Senegal fits a broader African pattern
Senegal’s case fits into a broader African pattern in which debt distress has been worsened not only by the scale of borrowing, but by weak disclosure, delayed reporting, off-balance-sheet obligations and borrowing through state-owned entities. Across these cases, the central issue has often been whether official debt records fully captured the state’s true obligations at the time they were incurred.
Mozambique: the clearest hidden debt scandal
Mozambique remains the clearest documented example of hidden sovereign borrowing in Africa. The World Bank says the crisis erupted in 2016 after the discovery of previously undisclosed debts linked to three state-owned companies. Those companies contracted more than $2 billion in debt in 2013 and 2014, backed by government guarantees issued without parliamentary approval. The Bank said about $1.3 billion of that debt remained undisclosed until 2016.
The consequences in Mozambique were severe and immediate. Donor confidence collapsed, external support was suspended, and the country entered a fiscal and debt crisis that became one of the continent’s most prominent debt scandals. Later legal proceedings reinforced the scale of the case. In 2024, London High Court rulings and legal summaries said Mozambique was entitled to about $825 million from Emirati-Lebanese multinational shipbuilding group Privinvest and related parties, plus an indemnity for future liabilities estimated at about $1.5 billion in litigation tied to the $2 billion borrowing scheme.
Republic of Congo: oil-backed debt and incomplete reporting
A joint World Bank-IMF debt sustainability analysis said Congo had weaknesses in public debt management and claims reporting, highlighted by the disclosure in June 2017 of oil-backed loans contracted between 2014 and 2015.
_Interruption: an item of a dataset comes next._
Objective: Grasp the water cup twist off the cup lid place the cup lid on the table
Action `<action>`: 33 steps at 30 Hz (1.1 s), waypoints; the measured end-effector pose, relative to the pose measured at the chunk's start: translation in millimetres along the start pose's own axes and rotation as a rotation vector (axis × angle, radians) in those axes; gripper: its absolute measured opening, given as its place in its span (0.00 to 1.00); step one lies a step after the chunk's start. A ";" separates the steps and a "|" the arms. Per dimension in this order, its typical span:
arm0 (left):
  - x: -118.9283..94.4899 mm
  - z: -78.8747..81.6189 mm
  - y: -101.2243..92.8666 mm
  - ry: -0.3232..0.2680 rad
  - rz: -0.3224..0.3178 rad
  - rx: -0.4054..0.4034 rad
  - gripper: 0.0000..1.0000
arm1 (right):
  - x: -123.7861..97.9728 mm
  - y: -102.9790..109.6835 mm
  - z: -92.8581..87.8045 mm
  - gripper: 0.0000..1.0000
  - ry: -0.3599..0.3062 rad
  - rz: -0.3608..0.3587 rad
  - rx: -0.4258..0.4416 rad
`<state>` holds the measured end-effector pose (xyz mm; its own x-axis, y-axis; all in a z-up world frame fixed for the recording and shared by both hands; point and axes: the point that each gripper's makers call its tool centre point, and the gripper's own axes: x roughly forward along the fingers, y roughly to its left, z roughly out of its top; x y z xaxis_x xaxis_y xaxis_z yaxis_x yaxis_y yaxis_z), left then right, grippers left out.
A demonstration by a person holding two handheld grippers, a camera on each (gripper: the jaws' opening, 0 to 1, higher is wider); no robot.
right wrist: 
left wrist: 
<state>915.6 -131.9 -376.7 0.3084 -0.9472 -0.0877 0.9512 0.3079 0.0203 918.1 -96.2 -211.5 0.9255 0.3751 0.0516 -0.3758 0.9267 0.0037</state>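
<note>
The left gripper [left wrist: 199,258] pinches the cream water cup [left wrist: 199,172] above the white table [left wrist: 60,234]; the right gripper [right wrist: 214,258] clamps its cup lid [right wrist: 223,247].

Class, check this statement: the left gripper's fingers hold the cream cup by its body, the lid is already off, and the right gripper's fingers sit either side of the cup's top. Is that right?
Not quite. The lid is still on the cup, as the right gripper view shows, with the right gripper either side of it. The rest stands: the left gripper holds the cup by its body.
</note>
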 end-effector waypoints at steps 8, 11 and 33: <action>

The analysis said the debt stock included oil-backed debt contracted by the state oil company Société Nationale des Pétroles du Congo (SNPC) and guaranteed by the central government. It also said some liabilities, including debt from other state-owned enterprises and non-guaranteed SNPC debt, were not included because information was limited.
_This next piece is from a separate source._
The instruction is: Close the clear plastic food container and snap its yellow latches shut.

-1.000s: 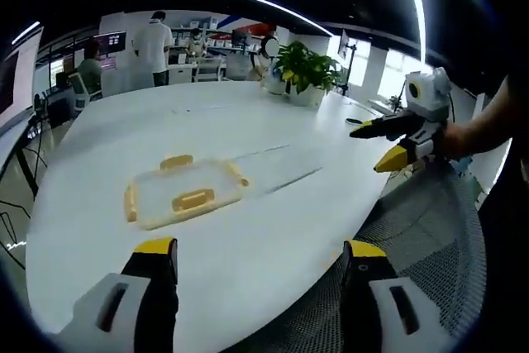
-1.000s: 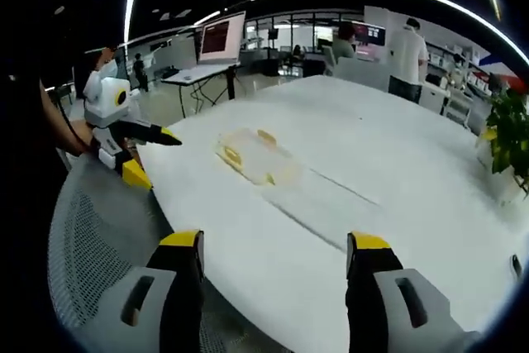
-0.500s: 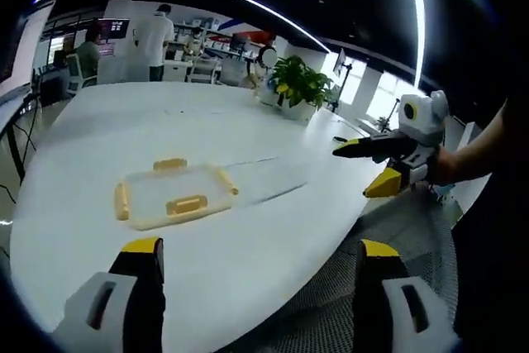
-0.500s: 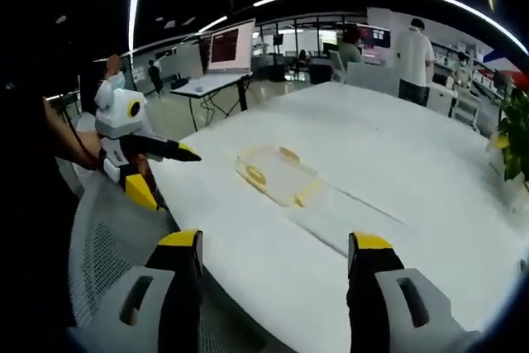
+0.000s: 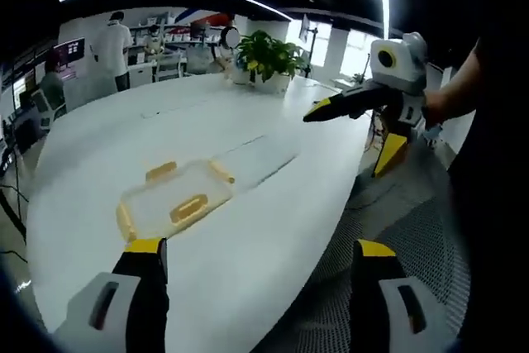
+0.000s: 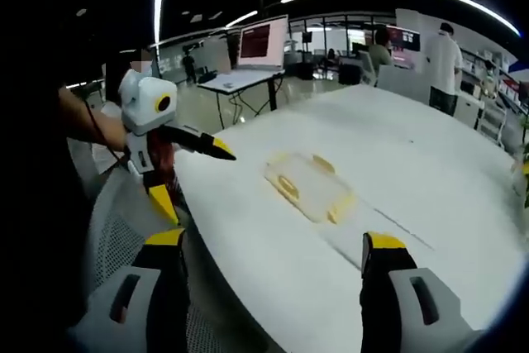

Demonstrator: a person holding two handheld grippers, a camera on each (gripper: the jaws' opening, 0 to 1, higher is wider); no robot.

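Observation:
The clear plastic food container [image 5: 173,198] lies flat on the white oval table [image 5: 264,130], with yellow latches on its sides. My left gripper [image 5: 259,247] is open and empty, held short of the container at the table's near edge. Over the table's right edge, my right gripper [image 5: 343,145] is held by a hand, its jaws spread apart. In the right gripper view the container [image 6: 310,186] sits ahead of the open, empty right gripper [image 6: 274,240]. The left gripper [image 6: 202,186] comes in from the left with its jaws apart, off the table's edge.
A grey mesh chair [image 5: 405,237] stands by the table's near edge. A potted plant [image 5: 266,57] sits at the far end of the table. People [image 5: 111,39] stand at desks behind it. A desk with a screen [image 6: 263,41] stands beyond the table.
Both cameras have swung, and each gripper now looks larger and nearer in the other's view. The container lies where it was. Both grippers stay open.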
Congo’s case showed how borrowing routed through a state-owned oil company and backed by future oil revenues could complicate the visibility of public obligations. IMF and World Bank documents linked those reporting weaknesses to the country’s debt distress and restructuring challenges.
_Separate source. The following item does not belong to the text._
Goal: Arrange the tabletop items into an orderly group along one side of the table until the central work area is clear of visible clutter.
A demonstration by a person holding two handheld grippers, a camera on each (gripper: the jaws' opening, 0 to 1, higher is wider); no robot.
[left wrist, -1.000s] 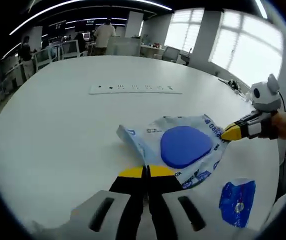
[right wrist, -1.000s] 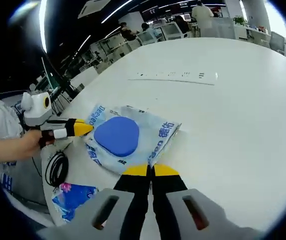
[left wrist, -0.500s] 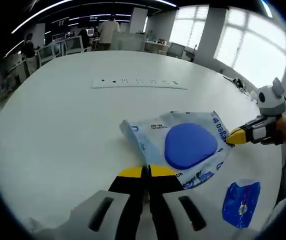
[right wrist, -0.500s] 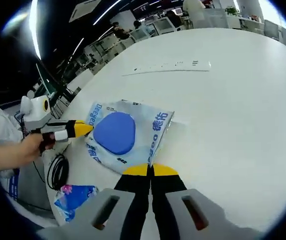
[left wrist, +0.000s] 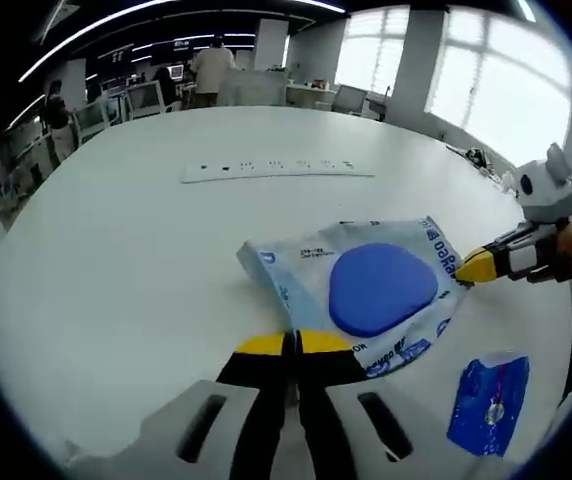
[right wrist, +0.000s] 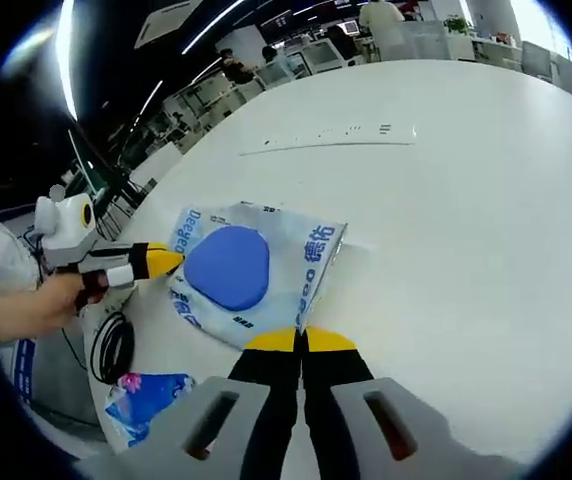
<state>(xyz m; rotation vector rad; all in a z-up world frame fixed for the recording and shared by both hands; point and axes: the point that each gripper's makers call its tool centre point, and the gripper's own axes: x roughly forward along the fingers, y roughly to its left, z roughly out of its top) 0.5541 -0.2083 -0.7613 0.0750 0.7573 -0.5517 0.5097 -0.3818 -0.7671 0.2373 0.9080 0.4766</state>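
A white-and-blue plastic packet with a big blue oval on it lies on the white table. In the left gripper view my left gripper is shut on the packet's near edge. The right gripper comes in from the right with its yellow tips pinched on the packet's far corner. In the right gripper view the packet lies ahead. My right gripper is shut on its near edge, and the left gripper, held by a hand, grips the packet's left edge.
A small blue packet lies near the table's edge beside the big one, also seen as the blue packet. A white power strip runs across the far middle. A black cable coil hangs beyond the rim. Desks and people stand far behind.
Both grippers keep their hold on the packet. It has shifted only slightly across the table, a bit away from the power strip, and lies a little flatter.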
Zambia: incomplete disclosure of creditor exposure
In 2021, Reuters, citing research by the China Africa Research Initiative, reported that Zambia’s debt to Chinese public and private lenders was about $6.6 billion, nearly double the amount previously disclosed by the former government.
The same reporting said Chinese banks and funds had disbursed $7.77 billion in loans to Zambia and its state-owned enterprises from 2000 to August 2021, of which at least $1.2 billion had been repaid. The researchers said this did not change Zambia’s total debt load, but showed that the previous authorities had not been transparent about the heavy weight of Chinese financiers among external creditors.
That distinction matters because not all transparency failures take the form of secret loans missing entirely from headline debt statistics. In Zambia, the issue was also the composition of the debt, the role of state-owned enterprises, and the scale of exposure to one creditor group, all of which became more important once the country entered default and restructuring talks required a clearer picture of the debt stock.
Debt transparency concerns are widening
The wider context is that international institutions have warned that public debt is becoming harder to track as governments use more complex financing arrangements.
The World Bank said in its 2025 Radical Debt Transparency report that while the share of low-income countries publishing some debt data has risen from below 60% in 2020 to above 75%, only 25% disclose loan-level information on newly contracted debt.
They also said that complex financing arrangements have complicated debt reporting, indicating that the issue is not only whether debt data is published, but also how much detail is made public.